#### TASK INSTRUCTIONS
Where does the word "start" occur in the data below? Copy each line that holds it.

#### INFORMATION PROVIDED
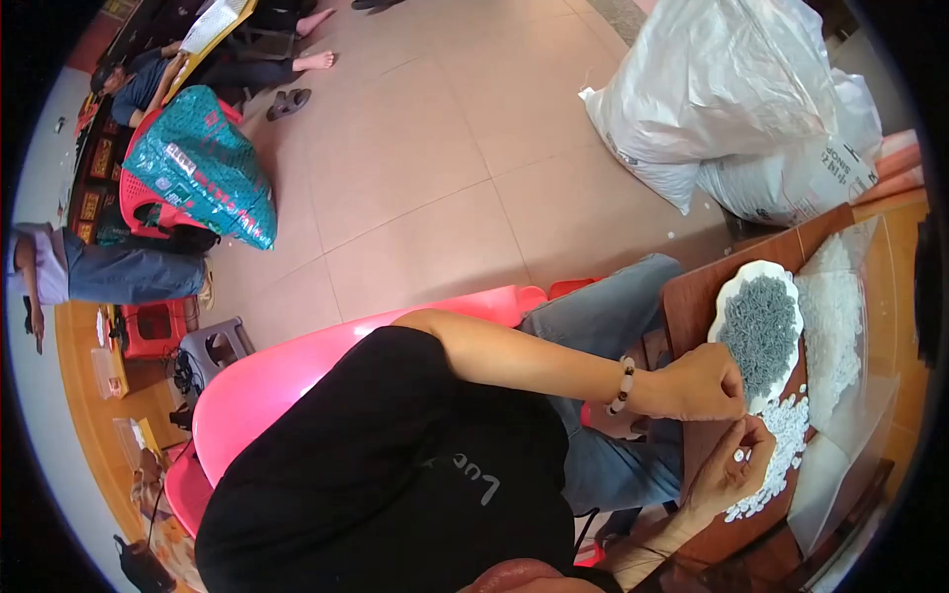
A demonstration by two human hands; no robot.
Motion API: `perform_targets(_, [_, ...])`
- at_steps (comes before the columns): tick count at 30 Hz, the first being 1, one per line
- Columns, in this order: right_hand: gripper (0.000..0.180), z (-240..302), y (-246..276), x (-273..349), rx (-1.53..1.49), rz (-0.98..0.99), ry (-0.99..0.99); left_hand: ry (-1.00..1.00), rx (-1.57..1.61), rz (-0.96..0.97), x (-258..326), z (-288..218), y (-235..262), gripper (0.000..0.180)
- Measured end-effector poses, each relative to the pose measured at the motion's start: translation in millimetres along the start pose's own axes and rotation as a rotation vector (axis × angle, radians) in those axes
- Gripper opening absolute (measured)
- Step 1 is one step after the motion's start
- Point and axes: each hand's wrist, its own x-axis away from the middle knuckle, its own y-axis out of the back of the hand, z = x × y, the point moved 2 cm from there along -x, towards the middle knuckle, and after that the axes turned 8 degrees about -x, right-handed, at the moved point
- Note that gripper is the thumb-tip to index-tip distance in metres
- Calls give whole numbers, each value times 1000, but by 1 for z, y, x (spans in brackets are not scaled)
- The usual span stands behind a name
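Observation:
My left hand (692, 383), with a beaded bracelet (622, 385) at its wrist, is closed in a pinch. What sits between its fingertips is too small to make out. Just below it, my right hand (736, 469) has curled fingers with a few small white pieces (741, 456) in them. The fingertips of both hands meet above the wooden tabletop (700, 450). Beside my left hand stands a white scalloped dish (725, 296) heaped with thin grey pin-like pieces (759, 331). Many small white round pieces (786, 435) lie loose by my right hand.
A clear plastic bag (830, 306) of white pieces lies beyond the dish. Large white sacks (712, 89) stand on the floor. A pink chair (267, 395) is behind me. A teal bag (203, 163) rests on a red chair (133, 193), near other people.

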Motion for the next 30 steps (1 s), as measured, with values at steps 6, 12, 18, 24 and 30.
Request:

#### WRITTEN REPLY
- Measured end-effector poses, each relative to the pose measured at the motion's start: translation in millimetres along the start pose's own axes and rotation as a rotation vector (axis × angle, radians) in those axes
- Step 1 is one step after the motion's start

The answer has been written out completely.